[Your goal]:
Once the pictures are removed, restate the listing word for word.
** Extracted entries follows **
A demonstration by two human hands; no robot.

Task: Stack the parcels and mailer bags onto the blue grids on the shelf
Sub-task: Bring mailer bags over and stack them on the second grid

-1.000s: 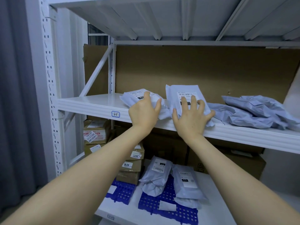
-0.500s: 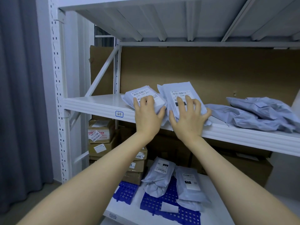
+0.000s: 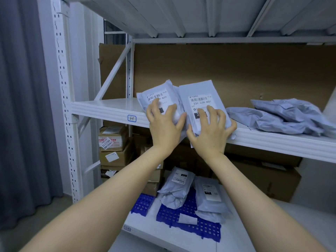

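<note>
Two grey mailer bags with white barcode labels stand tilted at the front edge of the upper shelf. My left hand grips the left mailer bag, fingers curled over its label. My right hand grips the right mailer bag, thumb under its lower edge, which hangs past the shelf edge. On the lower shelf, two more mailer bags lie on a blue grid. A second blue grid sits to its left.
A heap of crumpled grey mailer bags lies on the upper shelf to the right. Cardboard boxes are stacked behind the lower shelf. A brown cardboard sheet backs the upper shelf. A grey curtain hangs left.
Both hands have curled round the two bags and tipped them up towards me; the bags have slid closer to the shelf's front edge. The view has moved nearer.
</note>
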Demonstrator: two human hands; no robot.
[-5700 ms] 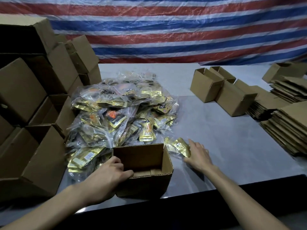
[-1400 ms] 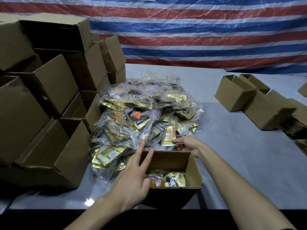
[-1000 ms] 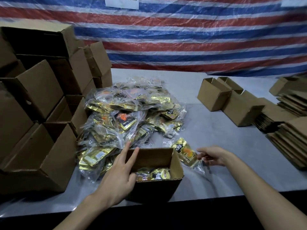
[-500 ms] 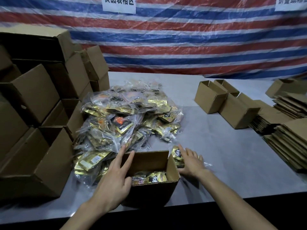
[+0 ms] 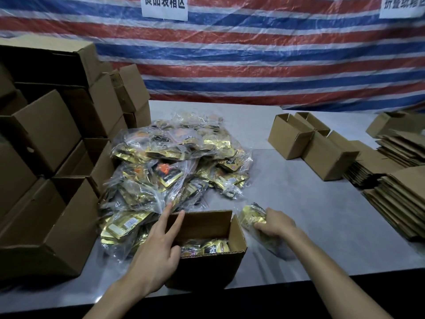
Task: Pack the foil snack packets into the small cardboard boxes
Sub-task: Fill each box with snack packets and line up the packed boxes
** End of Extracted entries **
[Exercise solution]:
A demonstration by two human hands; no robot.

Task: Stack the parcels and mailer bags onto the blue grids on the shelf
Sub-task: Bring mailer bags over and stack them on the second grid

-1.000s: 
-0.500s: 
+0.000s: 

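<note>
Two grey mailer bags with white barcode labels stand tilted at the front edge of the upper shelf. My left hand grips the left mailer bag, fingers curled over its label. My right hand grips the right mailer bag, thumb under its lower edge, which hangs past the shelf edge. On the lower shelf, two more mailer bags lie on a blue grid. A second blue grid sits to its left.
A heap of crumpled grey mailer bags lies on the upper shelf to the right. Cardboard boxes are stacked behind the lower shelf. A brown cardboard sheet backs the upper shelf. A grey curtain hangs left.
Both hands have curled round the two bags and tipped them up towards me; the bags have slid closer to the shelf's front edge. The view has moved nearer.
</note>
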Demonstrator: two human hands; no robot.
[-5700 ms] 
[-1400 ms] 
[-1000 ms] 
[-500 ms] 
[+0 ms] 
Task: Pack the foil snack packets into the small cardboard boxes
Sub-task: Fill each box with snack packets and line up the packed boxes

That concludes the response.